Experts do tend to be limited in what they see as possible. But I don't think that allows carte blanche belief that a fancy Markov Chain will let you transcend humanity. I would argue one of the key concepts of "beginners mind" is not radical assurance in what's possible but unbounded curiosity and willingness to explore with an open mind. Right now we see this in the Stable Diffusion community: there are tons of people who also don't understand matrix multiplication that are doing incredible work through pure experimentation. There's a huge gap between "I wonder what will happen if I just mix these models together" and "we're just a few years from surrendering our will to AI". None of the people I'm concerned about have what I would consider an "open mind" about the topic of AI. They are sure of what they know and to disagree is to invite complete rejection. Hardly a principle of beginners mind.
Additionally:
> pc manufacturers never were able to even imagine what random people were able to do with their pc.

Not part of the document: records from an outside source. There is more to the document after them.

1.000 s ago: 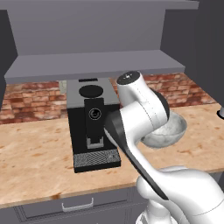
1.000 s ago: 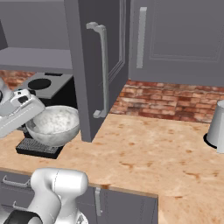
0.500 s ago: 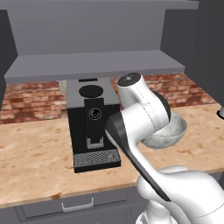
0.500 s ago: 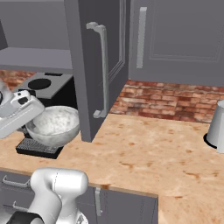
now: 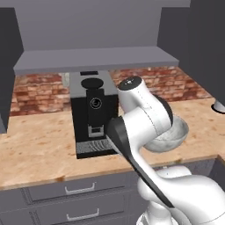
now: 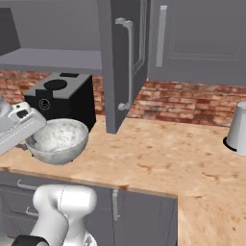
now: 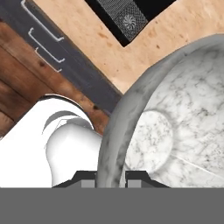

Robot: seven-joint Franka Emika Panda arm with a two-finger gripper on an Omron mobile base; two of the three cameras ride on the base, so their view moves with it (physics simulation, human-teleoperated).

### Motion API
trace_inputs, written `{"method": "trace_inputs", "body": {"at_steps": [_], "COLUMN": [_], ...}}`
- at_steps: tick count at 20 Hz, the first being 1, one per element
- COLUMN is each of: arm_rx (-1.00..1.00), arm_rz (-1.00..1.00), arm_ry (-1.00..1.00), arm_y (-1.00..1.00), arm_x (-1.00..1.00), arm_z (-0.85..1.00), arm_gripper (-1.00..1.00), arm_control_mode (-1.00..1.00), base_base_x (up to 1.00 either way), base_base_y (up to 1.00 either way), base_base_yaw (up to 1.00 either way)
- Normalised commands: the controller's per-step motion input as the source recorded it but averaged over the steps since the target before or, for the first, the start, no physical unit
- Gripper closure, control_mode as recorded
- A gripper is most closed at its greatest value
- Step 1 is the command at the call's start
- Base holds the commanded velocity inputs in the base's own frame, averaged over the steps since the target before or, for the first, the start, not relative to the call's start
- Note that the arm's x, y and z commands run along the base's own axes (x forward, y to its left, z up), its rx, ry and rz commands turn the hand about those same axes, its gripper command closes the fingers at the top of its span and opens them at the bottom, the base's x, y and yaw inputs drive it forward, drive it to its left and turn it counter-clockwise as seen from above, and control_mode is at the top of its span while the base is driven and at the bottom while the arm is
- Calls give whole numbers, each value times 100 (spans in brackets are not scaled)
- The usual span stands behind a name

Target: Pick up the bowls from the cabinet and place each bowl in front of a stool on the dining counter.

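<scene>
Left base view: the arm is reaching forward over the stone counter (image 5: 39, 149), and the marbled bowl (image 5: 173, 136) is showing just beyond its wrist, raised above the countertop. The coffee machine (image 5: 92, 112) is standing to the left of the pincer, close beside the arm, in front of the brick backsplash (image 5: 37, 90). A grey shelf (image 5: 92, 59) is running across above the pincer and the machine.

Right base view: the bowl (image 6: 58, 140) is sitting at the tip of the pincer (image 6: 32, 129), upright and mouth up, with the coffee machine (image 6: 62, 98) just behind it. The cabinet door (image 6: 122, 57) is standing open to the right of the pincer, its bar handle (image 6: 129, 62) facing forward. A pale cylindrical vessel (image 6: 238, 129) is resting on the counter (image 6: 163, 158) well away to the right.

Hand view: the pincer (image 7: 110, 177) is nearly closed and is clamping the bowl's rim, with one fingertip (image 7: 85, 176) on the outside of the wall and the other inside it. The bowl (image 7: 175, 122) is extending away from the fingertips, its marbled interior facing the camera. Beyond the rim, the counter (image 7: 87, 43), the grey drawer fronts (image 7: 48, 46) and the wooden floor (image 7: 19, 83) are lying below the pincer.
</scene>
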Motion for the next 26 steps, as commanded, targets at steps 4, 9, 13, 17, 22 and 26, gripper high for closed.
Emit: {"method": "trace_inputs", "body": {"at_steps": [4,9,13,17,22,26], "arm_rx": [0,0,0,0,0,0], "arm_rz": [0,0,0,0,0,0], "arm_ry": [0,0,0,0,0,0], "arm_y": [0,0,0,0,0,0], "arm_x": [0,0,0,0,0,0], "arm_z": [0,0,0,0,0,0], "arm_gripper": [100,100,100,100,100,100], "arm_control_mode": [100,100,100,100,100,100], "base_base_x": [-57,-54,-46,-52,-47,-39], "base_base_y": [36,40,54,60,61,62], "base_base_yaw": [0,2,25,35,37,41]}}
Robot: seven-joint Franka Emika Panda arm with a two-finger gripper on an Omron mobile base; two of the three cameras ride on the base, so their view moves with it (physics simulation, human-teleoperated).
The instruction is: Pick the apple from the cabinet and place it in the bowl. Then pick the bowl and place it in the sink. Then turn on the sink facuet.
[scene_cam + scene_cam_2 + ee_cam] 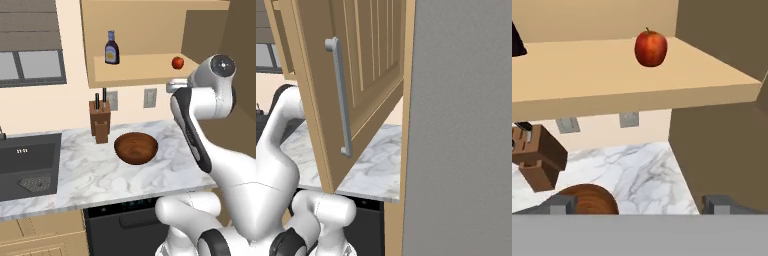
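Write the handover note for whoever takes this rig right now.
End effector: open and empty, aimed at the cabinet shelf from below.
Apple: on the shelf, untouched; a dark bottle stands further along it.
Bowl: empty, on the marble counter beside the knife block.
Sink: at the counter's far end.
Done: nothing.
Left: apple into bowl, bowl into sink, faucet on.

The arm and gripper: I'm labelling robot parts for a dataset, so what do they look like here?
The arm has glossy white rounded shells with dark grey joints, a black strip along one link and a dark round cap at the elbow. No cables or markings show. The gripper shows two small grey blocky finger tips.
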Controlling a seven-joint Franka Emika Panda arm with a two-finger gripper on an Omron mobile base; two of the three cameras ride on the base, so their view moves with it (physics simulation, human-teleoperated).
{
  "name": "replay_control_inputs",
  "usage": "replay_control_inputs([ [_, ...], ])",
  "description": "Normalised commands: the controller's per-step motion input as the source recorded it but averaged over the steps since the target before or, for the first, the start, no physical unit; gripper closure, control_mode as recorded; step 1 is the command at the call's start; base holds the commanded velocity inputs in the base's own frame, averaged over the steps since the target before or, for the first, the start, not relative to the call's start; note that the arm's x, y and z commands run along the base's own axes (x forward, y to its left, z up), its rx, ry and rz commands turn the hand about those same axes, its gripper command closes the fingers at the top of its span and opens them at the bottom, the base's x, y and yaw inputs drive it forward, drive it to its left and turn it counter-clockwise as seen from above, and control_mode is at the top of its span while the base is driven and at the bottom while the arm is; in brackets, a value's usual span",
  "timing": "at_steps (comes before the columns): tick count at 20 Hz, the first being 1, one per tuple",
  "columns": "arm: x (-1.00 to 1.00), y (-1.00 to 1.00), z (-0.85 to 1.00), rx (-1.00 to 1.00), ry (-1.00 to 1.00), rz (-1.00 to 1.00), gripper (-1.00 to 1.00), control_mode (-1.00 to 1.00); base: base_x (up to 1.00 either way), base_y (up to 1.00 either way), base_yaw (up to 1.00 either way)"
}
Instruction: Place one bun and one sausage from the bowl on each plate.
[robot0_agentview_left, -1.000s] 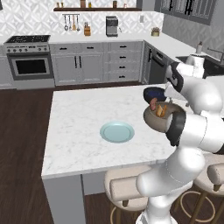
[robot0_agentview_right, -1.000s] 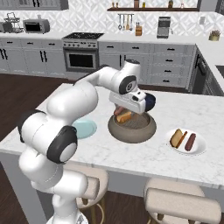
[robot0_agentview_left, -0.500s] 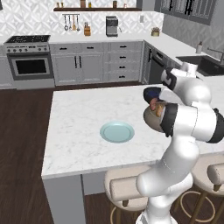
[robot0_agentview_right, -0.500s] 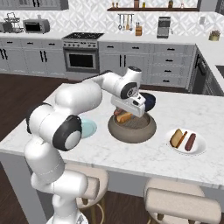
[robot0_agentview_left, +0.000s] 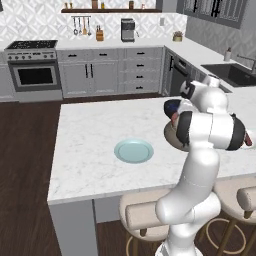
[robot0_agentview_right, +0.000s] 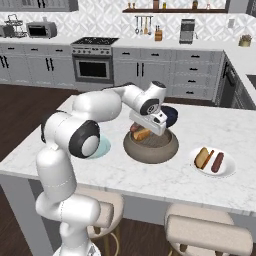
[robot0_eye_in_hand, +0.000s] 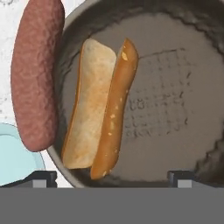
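Bun and sausage still in the stone bowl; one plate filled, one bare.

The grey-brown bowl (robot0_agentview_right: 150, 146) sits on the island, thick-walled and wide. A split bun (robot0_eye_in_hand: 98, 109) lies on its floor toward one side, and a reddish-brown sausage (robot0_eye_in_hand: 35, 74) rests along its rim there, hanging partly outside. The white plate (robot0_agentview_right: 228, 170) lies to the right of the bowl, apart from it, with a bun (robot0_agentview_right: 202, 157) and a sausage (robot0_agentview_right: 218, 162) side by side on it. The teal plate (robot0_agentview_left: 133, 150) lies flat to the left of the bowl, nothing on it.

Grey cabinets (robot0_agentview_left: 107, 75), dark wood floor (robot0_agentview_left: 25, 150), white marble island (robot0_agentview_left: 90, 150).
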Motion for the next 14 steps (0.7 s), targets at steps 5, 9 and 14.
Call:
replay_control_inputs([
  [5, 0.28, -0.04, -0.27, 0.08, 0.00, 0.00, -1.00, -1.00, 0.00, 0.00, 0.00],
  [9, 0.06, -0.02, -0.27, 0.04, 0.00, 0.00, -1.00, -1.00, 0.00, 0.00, 0.00],
  [14, 0.00, 0.00, -0.25, 0.00, 0.00, 0.00, -1.00, -1.00, 0.00, 0.00, 0.00],
])
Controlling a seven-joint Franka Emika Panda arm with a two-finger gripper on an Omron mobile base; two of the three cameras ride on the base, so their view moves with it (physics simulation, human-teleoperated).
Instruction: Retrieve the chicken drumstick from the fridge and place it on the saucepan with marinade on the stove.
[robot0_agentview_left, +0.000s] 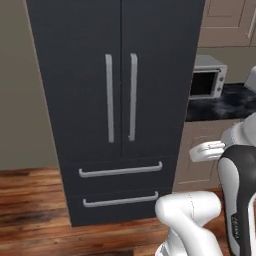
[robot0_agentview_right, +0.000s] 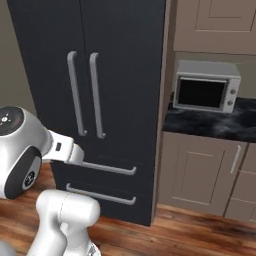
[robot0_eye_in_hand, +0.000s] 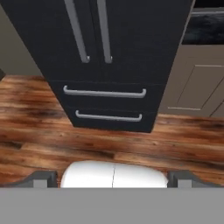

Belies a deep ignorance of the history of personal computing. Honestly, I don't think modern computing has still ever returned to the ambition of what was being dreampt up, by experts, at Xerox PARC. The demos on the Xerox Alto in the early 1970s are still ambitious in some senses. And, as much as I'm not a huge fan, Gates and Jobs absolutely had grand visions for what the PC would be.
I have spent a lot of time experimenting with Chain of Thought professionally and I have yet to see any evidence to suggest that what's happening with CoT is any more (or less) than this. If you let the model run a bit longer it enters a region close to the typical set and when it's ready to answer you have a high probability of getting a good answer.
There's absolutely no "reasoning" going on here, except that some times sampling from the typical set near the region of your answer is going to look very similar to how human reason before coming up with an answer.